Problem statement - Check the listing below for lines with the word "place" and say how many there are, with nothing but the number.

Data segment -

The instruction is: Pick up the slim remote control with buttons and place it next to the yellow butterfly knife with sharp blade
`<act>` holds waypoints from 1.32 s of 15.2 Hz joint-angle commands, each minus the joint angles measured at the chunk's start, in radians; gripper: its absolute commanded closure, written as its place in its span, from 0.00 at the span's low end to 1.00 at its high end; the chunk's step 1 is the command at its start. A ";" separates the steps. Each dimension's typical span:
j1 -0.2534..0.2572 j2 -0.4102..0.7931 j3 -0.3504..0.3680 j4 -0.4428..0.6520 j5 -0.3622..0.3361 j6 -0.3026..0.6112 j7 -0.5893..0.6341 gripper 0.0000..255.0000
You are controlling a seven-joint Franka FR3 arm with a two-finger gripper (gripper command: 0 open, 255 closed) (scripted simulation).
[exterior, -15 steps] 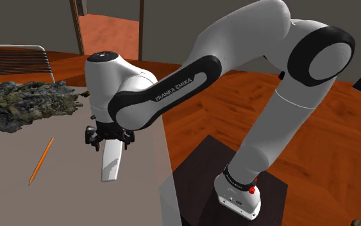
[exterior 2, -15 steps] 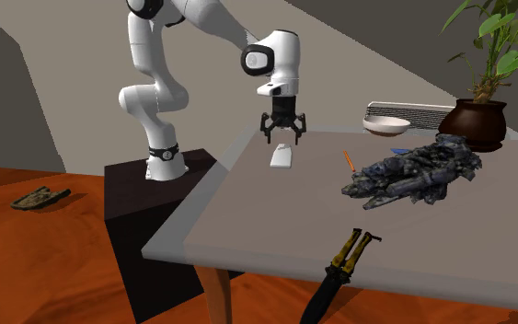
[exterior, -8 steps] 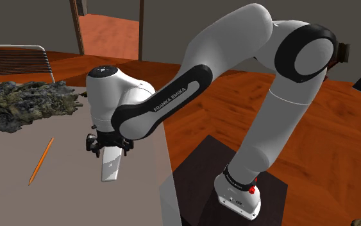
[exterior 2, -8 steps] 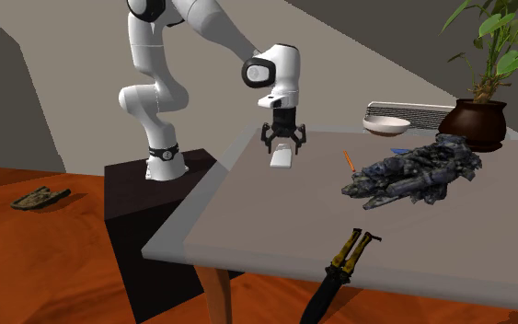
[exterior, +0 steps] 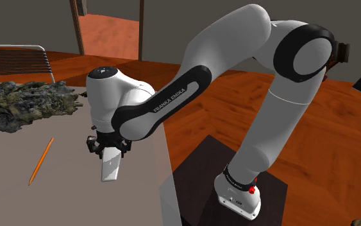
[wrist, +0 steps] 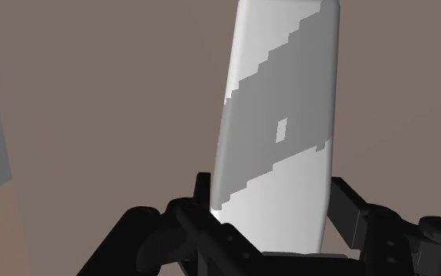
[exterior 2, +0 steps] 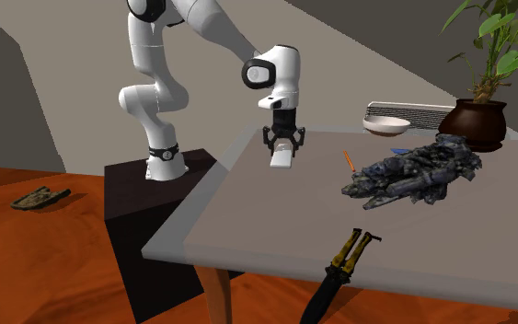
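A slim white remote (exterior: 111, 165) lies flat on the grey table (exterior: 57, 192), close to the edge by the stand. My black gripper (exterior: 110, 146) stands straight down over the remote's far end and is shut on it. From across the table the gripper (exterior 2: 285, 142) meets the remote (exterior 2: 282, 156) at the table's back left. In the wrist view both fingers (wrist: 200, 196) press the remote (wrist: 277, 118) at its long sides. The butterfly knife (exterior 2: 343, 265), with yellow handles and a black blade, lies at the table's front edge, its blade overhanging.
A dark mottled rock-like lump (exterior 2: 413, 173) sits mid-table, with an orange pencil (exterior 2: 348, 160) between it and the remote. A white bowl (exterior 2: 386, 123) and a potted plant (exterior 2: 476, 118) stand at the back. The table edge (exterior: 166, 160) runs right beside the gripper.
The arm has come down onto the remote, and the fingers, spread wide before, have closed against its sides. The remote has not moved.
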 commanded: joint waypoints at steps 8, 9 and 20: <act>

Finished task - 2